### Task instructions
All lines from the start of the listing below through the line containing "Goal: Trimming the" are to be written out again exactly, and no others.

### Supplied records
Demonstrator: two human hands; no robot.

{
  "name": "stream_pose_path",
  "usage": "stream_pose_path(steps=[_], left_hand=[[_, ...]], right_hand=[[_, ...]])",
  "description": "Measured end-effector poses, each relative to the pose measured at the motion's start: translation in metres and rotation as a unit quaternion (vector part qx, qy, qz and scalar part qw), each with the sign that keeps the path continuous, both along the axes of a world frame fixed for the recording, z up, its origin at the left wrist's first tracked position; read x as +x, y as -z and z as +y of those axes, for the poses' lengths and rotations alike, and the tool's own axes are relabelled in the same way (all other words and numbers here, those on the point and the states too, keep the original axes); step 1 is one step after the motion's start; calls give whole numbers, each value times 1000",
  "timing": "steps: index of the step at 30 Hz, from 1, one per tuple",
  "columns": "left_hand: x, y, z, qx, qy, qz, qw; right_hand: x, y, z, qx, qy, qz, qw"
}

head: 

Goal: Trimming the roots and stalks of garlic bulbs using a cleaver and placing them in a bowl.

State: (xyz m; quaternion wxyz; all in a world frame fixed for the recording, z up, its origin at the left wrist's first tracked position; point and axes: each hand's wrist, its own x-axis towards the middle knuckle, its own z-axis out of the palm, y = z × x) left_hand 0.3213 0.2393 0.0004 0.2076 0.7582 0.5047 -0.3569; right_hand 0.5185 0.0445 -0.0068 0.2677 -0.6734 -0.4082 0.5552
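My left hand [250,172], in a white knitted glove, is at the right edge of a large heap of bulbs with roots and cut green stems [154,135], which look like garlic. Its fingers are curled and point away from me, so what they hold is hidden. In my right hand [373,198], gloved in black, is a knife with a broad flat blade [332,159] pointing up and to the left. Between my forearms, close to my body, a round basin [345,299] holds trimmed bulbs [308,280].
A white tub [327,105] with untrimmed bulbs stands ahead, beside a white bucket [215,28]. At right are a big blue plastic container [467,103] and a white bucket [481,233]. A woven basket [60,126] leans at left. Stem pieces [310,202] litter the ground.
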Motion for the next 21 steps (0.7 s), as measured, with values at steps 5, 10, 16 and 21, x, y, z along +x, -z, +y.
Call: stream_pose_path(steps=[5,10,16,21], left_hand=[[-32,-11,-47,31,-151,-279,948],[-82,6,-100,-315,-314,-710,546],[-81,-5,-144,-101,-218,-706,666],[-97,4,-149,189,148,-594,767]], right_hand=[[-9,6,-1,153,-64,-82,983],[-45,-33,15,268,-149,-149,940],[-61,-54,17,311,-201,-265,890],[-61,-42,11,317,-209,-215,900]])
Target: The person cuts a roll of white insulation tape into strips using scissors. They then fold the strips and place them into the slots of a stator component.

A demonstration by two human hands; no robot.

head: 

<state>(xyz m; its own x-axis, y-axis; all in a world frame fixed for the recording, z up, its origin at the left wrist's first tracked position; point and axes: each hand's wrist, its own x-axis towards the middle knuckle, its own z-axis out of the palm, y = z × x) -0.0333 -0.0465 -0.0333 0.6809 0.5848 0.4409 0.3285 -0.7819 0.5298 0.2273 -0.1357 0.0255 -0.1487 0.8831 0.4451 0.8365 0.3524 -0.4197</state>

### Solution
Demonstrator: two human hands; no robot.

{
  "name": "stream_pose_path",
  "usage": "stream_pose_path(steps=[_], left_hand=[[_, ...]], right_hand=[[_, ...]])",
  "description": "Measured end-effector poses, each relative to the pose measured at the motion's start: translation in metres and rotation as a unit quaternion (vector part qx, qy, qz and scalar part qw), each with the sign that keeps the path continuous, both along the axes of a world frame fixed for the recording, z up, its origin at the left wrist's first tracked position; read x as +x, y as -z and z as +y of those axes, for the poses' lengths and rotations alike, and the tool's own axes are relabelled in the same way (all other words and numbers here, those on the point and the states too, keep the original axes); step 1 is one step after the motion's start; calls give whole numbers, each value times 1000",
  "timing": "steps: index of the step at 30 Hz, from 1, one per tuple",
  "columns": "left_hand: x, y, z, qx, qy, qz, qw; right_hand: x, y, z, qx, qy, qz, qw"
}

head: 

Goal: Trimming the roots and stalks of garlic bulbs using a cleaver and placing them in a bowl.

The output given is complete.